Now assume a closed economy with one million identical individuals, just like the one above.
Suppose every individual now decides to spend $60,000 on consumption. Each individual now finds that demand for his goods has increased, and he can sell $60,000 of goods each year. So he works more, and increases production and sales to $60,000. Which means his income from producing and selling goods is also now $60,000 also. So he is not dissaving, and not going into debt.
Suppose instead every individual now decides to spend $40,000 on consumption. Each individual now finds that demand for his goods has decreased, and he can only sell $40,000 of goods each year.
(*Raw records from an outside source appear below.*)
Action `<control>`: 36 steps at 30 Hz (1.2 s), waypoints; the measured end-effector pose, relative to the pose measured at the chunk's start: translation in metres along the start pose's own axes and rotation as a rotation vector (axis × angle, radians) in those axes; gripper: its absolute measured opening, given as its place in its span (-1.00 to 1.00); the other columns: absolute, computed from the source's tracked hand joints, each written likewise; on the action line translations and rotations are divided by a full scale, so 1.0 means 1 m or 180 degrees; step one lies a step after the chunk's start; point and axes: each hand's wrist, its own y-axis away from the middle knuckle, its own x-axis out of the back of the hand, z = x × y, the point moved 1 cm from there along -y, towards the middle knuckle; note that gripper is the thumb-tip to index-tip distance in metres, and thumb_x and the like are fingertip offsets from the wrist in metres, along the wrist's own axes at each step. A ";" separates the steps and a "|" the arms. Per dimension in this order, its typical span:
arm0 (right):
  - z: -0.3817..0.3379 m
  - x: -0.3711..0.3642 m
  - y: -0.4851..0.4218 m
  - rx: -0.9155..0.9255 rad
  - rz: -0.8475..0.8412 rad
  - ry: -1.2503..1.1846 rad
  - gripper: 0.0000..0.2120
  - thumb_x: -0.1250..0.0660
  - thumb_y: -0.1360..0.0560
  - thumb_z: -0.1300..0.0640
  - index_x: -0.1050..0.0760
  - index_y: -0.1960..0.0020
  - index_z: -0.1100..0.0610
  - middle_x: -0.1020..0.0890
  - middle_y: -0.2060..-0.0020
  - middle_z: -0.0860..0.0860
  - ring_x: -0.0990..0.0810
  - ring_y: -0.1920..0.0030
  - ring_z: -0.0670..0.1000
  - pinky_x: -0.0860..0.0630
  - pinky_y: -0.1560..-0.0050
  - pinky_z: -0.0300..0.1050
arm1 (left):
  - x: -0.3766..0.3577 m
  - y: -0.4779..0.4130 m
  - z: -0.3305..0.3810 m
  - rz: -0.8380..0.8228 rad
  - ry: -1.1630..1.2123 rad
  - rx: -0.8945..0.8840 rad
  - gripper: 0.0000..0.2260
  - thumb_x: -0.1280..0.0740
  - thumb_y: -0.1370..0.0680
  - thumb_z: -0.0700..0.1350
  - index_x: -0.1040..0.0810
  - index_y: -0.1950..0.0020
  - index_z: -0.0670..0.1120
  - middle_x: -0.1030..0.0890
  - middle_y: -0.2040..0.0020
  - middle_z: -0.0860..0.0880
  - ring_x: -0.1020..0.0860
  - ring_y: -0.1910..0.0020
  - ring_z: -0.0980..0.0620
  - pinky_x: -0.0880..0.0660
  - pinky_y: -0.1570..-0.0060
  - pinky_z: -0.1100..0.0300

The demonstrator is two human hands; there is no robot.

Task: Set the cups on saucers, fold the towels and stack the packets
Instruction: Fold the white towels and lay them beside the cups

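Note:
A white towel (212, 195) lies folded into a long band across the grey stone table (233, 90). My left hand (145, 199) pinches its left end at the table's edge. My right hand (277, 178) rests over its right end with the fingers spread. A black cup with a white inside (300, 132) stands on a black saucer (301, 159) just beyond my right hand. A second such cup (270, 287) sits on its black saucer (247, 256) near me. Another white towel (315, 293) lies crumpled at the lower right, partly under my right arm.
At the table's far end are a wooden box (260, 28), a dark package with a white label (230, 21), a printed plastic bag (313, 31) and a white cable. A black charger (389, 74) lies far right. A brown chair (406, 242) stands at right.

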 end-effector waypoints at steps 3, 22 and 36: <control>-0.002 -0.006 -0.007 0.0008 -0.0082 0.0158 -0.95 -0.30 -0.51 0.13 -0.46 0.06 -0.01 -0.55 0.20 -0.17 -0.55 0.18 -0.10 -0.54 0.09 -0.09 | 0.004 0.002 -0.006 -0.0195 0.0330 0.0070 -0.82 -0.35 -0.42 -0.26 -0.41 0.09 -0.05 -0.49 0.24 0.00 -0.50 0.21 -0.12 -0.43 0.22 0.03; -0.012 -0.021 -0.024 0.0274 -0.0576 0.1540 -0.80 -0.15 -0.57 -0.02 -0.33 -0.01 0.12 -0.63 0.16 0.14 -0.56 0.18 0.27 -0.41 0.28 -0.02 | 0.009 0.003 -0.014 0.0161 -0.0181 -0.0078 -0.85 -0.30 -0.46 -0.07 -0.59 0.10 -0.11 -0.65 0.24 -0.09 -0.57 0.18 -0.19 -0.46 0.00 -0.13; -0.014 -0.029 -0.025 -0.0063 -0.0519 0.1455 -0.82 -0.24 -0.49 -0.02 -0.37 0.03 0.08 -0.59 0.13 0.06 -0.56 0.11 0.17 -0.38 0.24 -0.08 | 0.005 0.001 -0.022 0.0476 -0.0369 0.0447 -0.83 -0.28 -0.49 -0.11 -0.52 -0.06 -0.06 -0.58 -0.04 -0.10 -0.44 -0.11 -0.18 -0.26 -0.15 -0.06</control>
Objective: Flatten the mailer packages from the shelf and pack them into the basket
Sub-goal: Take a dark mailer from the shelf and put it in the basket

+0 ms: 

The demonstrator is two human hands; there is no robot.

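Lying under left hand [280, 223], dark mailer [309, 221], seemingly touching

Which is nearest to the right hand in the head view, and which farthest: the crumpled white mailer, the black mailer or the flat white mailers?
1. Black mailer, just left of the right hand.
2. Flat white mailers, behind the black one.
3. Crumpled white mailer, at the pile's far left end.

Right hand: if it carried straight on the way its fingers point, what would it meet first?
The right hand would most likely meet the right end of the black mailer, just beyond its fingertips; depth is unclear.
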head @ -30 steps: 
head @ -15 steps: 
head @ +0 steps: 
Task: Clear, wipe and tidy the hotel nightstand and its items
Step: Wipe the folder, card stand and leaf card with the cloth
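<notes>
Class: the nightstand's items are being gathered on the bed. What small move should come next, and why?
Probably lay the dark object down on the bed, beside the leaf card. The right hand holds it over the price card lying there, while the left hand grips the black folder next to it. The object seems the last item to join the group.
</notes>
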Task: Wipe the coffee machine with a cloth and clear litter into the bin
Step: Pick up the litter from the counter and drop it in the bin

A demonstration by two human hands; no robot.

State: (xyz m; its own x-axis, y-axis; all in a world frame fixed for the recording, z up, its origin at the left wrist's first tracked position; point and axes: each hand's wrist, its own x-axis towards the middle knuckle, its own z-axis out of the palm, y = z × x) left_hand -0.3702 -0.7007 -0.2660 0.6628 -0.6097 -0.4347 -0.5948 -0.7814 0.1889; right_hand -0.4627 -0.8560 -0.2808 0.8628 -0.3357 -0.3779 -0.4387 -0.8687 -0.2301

So he works less, and decreases production and sales to $40,000. Which means his income from producing and selling goods is also now $40,000 also. So he is not saving, and not accumulating assets.
This is the "Paradox of Thrift". In certain special abnormal circumstances (unemployed resources and a demand-constrained economy) what is folly for the individual (consume beyond your income) becomes wise for the aggregate, and what is prudential for the individual (consume less than your income) becomes folly for the aggregate.
Posted by: Nick Rowe | July 18, 2009 at 08:42 AM
OK.
"Assume one individual, working half-time and producing and selling $50,000 of goods per year. He wants to work full-time, and has the capacity to produce $100,000 of goods per year, but he only works half-time because he can only find buyers for $50,000."
Can you add a corporation to that? The corporation wants to pay workers the same or less, maximize margins, increase quantities, and increase prices all to maximize corporate profits.
Posted by: Too Much Fed | July 18, 2009 at 11:34 PM
"Now assume a closed economy with one million identical individuals, just like the one above."
Can you add a private fed to that? It controls the "fungible" money supply and its composition (assume it has considerable influence over the amount of gov't debt).
At some point I might want two groups, 10,000 in one (1%) and 990,000 (99%) in another.